• _Task requirements_: When writing out the entries below, keep only the lines from the line with "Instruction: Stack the" to the line with "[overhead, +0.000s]", both included, exactly as they are, and leave the pictures aside.

• _Given information_:
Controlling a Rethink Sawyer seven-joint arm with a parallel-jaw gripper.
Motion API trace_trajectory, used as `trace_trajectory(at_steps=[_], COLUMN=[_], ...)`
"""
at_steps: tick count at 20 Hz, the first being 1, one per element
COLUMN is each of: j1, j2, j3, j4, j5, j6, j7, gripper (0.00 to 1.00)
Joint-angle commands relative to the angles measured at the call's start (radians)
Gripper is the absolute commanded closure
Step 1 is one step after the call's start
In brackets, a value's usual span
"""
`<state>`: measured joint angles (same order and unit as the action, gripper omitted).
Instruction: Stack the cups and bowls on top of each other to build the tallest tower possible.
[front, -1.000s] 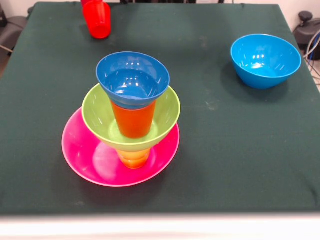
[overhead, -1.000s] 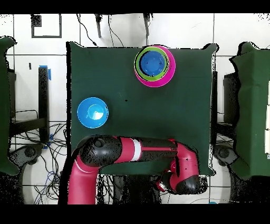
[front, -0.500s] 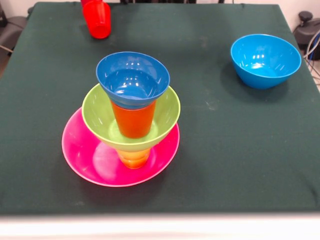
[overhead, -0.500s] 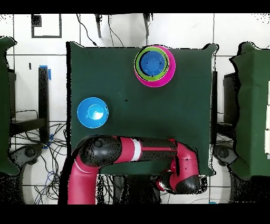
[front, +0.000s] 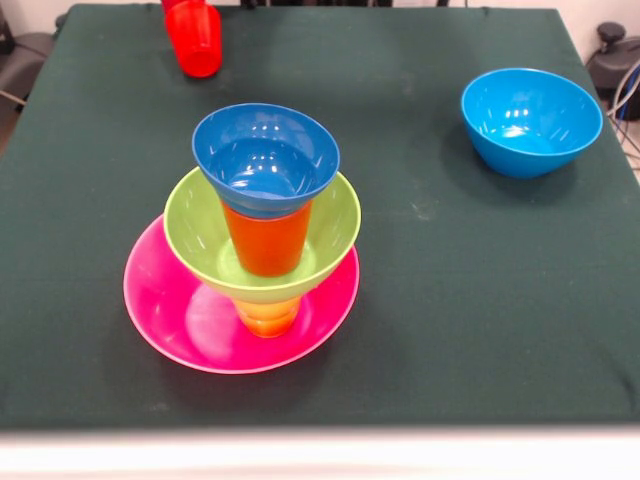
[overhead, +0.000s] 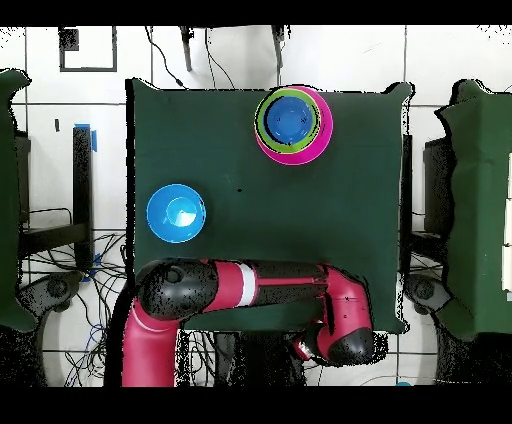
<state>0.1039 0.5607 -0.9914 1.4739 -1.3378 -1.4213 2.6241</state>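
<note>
The tower stands at the front left of the table in the front view. From the bottom up it is a wide pink bowl (front: 170, 320), a yellow cup (front: 268, 318), a lime green bowl (front: 335, 225), an orange cup (front: 268, 245) and a small dark blue bowl (front: 265, 160). From overhead the tower (overhead: 292, 122) shows as nested rings. A light blue bowl (front: 530, 120) sits alone at the far right. A red cup (front: 196, 40) stands at the far left edge, cut off by the picture's top. The arm's end (overhead: 345, 335) lies folded over the table's edge; the gripper itself does not show.
The dark green cloth (front: 450, 300) covers the table. In the overhead view the red arm (overhead: 270, 285) lies along the table's bottom edge, close to the light blue bowl (overhead: 176, 213). Cables lie on the floor at the left.
In the overhead view the arm's elbow and wrist have shifted slightly left. The tower, the light blue bowl and the red cup have not moved.
</note>
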Motion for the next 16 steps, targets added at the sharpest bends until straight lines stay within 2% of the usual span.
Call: trace_trajectory(at_steps=[1, 5, 11, 16], j1=[0.051, 0.078, 0.111, 0.112], j2=[0.054, 0.028, -0.017, -0.043], j3=[0.194, 0.225, 0.269, 0.305], j4=[-0.215, -0.163, -0.105, -0.054], j5=[0.253, 0.276, 0.267, 0.263], j6=[0.494, 0.502, 0.521, 0.527], j7=[0.254, 0.252, 0.266, 0.218], gripper=[0.00, 0.00, 0.00, 0.00])
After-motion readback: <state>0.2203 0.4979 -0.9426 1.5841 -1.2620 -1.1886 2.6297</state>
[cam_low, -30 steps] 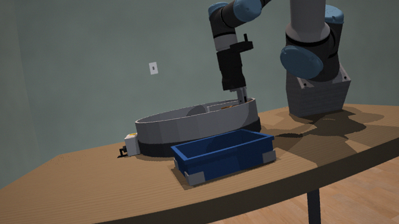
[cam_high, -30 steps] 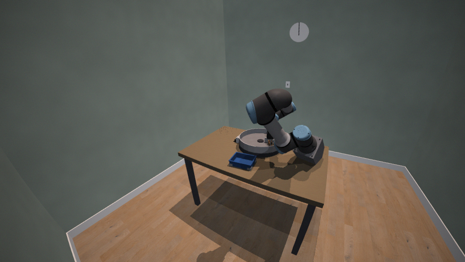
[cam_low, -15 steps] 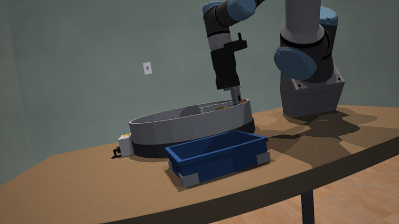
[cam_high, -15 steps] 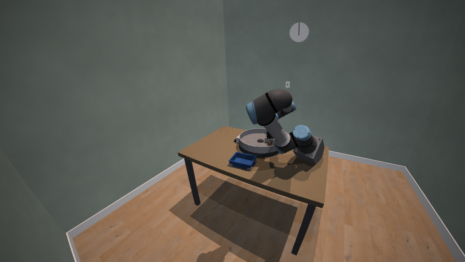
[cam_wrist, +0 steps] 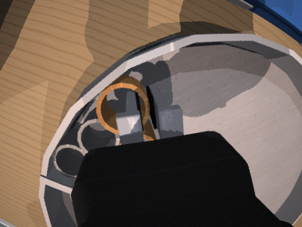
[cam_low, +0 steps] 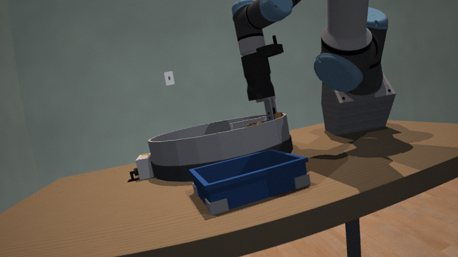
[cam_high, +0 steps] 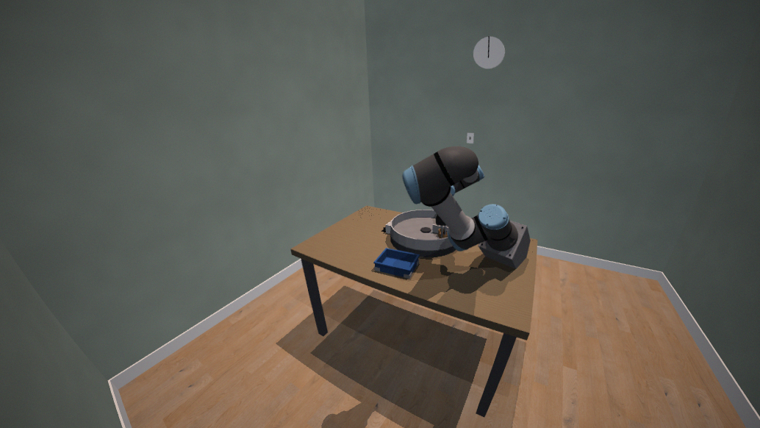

• _Output_:
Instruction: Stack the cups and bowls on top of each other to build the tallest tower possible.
[front, -1.000s] 
[overhead, -1.000s] 
[front, -0.500s] 
[overhead, -0.500s] 
[front, +0.000s] 
[overhead, +0.000s] 

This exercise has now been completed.